THE ASSOCIATED PRESS
November 6, 2020 at 17:40 JST
Oceania Federation of Chinese Organizations President Di Sanh Duong speaks to the media following a tour of the intensive care unit at the Royal Melbourne Hospital in Melbourne on June 2. (AP Photo)
CANBERRA--The leader of a Chinese community organization has become the first person to be charged under Australia’s foreign interference laws that were passed two years ago, police said Thursday.
Di Sanh Duong, 65, has a relationship with a foreign intelligence agency, an Australian Federal Police statement said. Police would not name the country or detail the allegation, but the legislation largely targets China’s growing influence.
The charge comes amid growing discord between the two nations. This week, China stepped up trade restrictions against Australia.
Duong was charged Thursday in the Melbourne Magistrates Court with preparing for a foreign interference offense, which carries a maximum penalty of 10 years in prison. He was released on bail to appear in court again in March and could not immediately be contacted for comment.
Duong is president of the Oceania Federation of Chinese Organizations, a global group for Chinese people from Vietnam, Cambodia and Laos, and deputy chairman of the Museum of Chinese Australian History in Melbourne. He was a candidate for the conservative Liberal Party in the 1996 Victoria state election.
The charge followed a yearlong investigation by the Counter Foreign Interference Task Force, led by the Australian Security Intelligence Organization, the nation’s domestic spy agency, and federal police, the statement said.

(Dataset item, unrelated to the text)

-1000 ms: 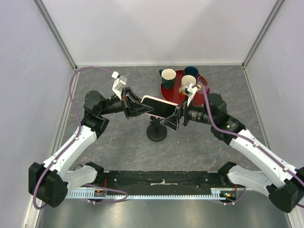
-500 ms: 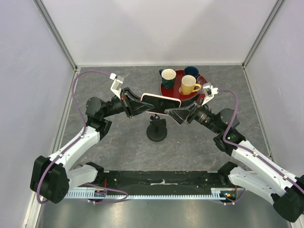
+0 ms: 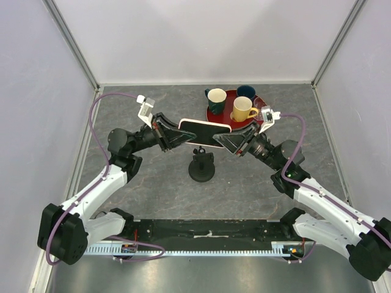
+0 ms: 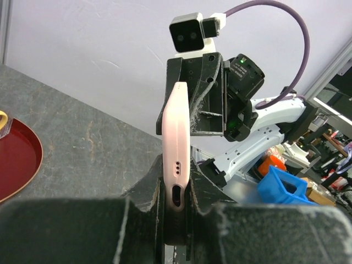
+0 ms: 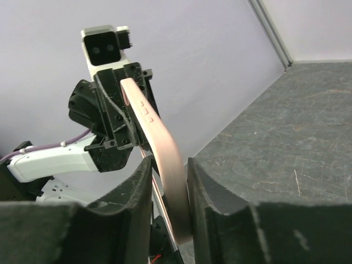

“The CFI Task Force has taken preventative action to disrupt this individual at an early stage,” police Deputy Commissioner Ian McCartney said.
“Foreign interference is contrary to Australia’s national interest, it goes to the heart of our democracy,” he said. “It is corrupting and deceptive and goes beyond routine diplomatic influence practiced by governments.”
Australia passed laws in 2018 that ban covert foreign interference in domestic politics and make industrial espionage for a foreign power a crime. The laws offended the nation’s most important trading partner, China.
This week, the Chinese Communist Party-controlled Global Times reported that China had asked traders to stop buying at least seven categories of Australian products: coal, barley, copper ore and concentrate, sugar, timber, wine and lobsters.
Chinese foreign ministry spokesman Wang Wenbin said this week that he hoped Australia would do more to “bring relations back to the right track as early as possible.”